In Additive Manufacturing (AM), precise rigid three-dimensional (3D) image registration between X-ray Computed Tomography (XCT) scans and Computer-Aided Design (CAD) models is an important step for the quantification of distortions in produced parts. Given the absence of standardized benchmarks for image registration in AM, we introduce a gold standard for 3D image registration, using a reference base plate beneath the build structure. This gold standard is used to quantify the accuracy of rigid registration, with a proof of concept demonstrated in PBF-LB/M. In this study, we conduct a comparative analysis of various rigid 3D registration methods useful for quality assurance of PBF-LB/M parts including feature-based, intensity-based, and point cloud-based approaches.
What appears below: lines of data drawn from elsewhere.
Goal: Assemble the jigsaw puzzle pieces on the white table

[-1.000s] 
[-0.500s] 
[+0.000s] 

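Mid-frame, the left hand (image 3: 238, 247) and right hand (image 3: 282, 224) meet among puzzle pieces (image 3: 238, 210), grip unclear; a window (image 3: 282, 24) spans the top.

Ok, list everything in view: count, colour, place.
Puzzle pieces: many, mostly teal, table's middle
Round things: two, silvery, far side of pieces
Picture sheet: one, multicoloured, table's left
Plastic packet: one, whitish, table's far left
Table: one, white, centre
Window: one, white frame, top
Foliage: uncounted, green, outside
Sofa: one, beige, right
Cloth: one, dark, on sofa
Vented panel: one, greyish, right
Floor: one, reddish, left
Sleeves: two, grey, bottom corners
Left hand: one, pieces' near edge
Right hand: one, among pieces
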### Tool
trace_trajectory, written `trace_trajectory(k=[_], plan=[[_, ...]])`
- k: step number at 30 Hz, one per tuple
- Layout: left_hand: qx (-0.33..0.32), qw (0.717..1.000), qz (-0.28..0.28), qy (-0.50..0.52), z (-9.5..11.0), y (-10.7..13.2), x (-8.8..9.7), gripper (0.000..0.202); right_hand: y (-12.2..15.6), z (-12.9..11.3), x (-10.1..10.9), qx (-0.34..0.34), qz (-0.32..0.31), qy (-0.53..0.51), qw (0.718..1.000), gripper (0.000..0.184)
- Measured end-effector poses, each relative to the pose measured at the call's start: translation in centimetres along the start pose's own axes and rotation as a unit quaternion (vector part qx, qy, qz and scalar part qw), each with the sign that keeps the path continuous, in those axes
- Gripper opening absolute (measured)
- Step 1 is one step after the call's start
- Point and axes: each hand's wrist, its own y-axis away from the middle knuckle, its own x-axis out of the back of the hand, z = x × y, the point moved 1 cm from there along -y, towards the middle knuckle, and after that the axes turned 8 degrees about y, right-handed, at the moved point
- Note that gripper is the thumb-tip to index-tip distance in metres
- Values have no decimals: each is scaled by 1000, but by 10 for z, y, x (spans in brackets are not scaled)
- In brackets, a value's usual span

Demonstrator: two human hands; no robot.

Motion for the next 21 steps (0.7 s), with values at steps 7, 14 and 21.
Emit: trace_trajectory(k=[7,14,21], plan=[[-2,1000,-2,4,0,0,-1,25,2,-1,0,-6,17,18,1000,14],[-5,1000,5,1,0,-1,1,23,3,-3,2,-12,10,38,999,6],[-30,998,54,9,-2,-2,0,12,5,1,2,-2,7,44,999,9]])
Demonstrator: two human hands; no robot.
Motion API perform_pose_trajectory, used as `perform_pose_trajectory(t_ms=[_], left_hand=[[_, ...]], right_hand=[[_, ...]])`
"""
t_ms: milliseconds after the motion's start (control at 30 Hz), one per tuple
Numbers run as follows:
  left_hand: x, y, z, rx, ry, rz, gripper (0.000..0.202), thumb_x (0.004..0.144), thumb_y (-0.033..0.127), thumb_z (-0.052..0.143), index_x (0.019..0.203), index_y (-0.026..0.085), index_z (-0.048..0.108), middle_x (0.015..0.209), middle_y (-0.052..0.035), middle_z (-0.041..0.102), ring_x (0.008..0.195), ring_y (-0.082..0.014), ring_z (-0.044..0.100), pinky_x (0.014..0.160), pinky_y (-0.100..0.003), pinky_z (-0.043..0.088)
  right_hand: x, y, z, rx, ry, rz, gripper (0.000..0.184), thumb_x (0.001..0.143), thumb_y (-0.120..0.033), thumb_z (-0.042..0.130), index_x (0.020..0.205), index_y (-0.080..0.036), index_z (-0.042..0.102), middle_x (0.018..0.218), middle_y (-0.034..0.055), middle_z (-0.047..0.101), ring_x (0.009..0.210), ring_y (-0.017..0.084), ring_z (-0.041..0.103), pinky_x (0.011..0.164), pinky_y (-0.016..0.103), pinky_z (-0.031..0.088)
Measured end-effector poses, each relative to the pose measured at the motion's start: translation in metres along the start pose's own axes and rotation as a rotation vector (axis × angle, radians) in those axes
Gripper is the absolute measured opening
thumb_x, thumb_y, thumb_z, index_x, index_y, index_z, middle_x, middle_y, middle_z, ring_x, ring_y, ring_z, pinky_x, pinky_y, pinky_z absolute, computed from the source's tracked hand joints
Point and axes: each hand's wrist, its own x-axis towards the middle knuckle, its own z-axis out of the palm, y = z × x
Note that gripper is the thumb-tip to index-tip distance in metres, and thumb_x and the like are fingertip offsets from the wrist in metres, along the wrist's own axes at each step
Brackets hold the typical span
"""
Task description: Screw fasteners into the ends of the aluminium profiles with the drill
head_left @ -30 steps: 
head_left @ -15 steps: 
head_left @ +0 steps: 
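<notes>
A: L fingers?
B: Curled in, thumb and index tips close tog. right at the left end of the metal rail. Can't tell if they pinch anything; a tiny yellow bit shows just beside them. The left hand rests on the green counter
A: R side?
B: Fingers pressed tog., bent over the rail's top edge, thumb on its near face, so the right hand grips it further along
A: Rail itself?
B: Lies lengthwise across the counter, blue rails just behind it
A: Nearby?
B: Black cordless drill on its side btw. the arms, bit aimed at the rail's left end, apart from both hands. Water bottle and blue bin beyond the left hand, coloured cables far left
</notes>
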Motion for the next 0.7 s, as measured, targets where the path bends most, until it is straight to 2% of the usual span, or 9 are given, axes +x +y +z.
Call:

The performance of each registration method is evaluated using measures of alignment accuracy based on the gold standard and computational efficiency. Our results indicate significant differences in the efficacy of these methods, with point cloud based Coherent Point Drift (CPD) showing superior performance in both alignment and computational efficiency. The rigidly registered 3D volumes are used to estimate the deformation field of the printed parts relative to the nominal CAD design using Digital Volume Correlation (DVC). The quality of the estimated deformation field is assessed using the Dice score metric. This study provides insights into methods for enhancing the precision and reliability of AM process.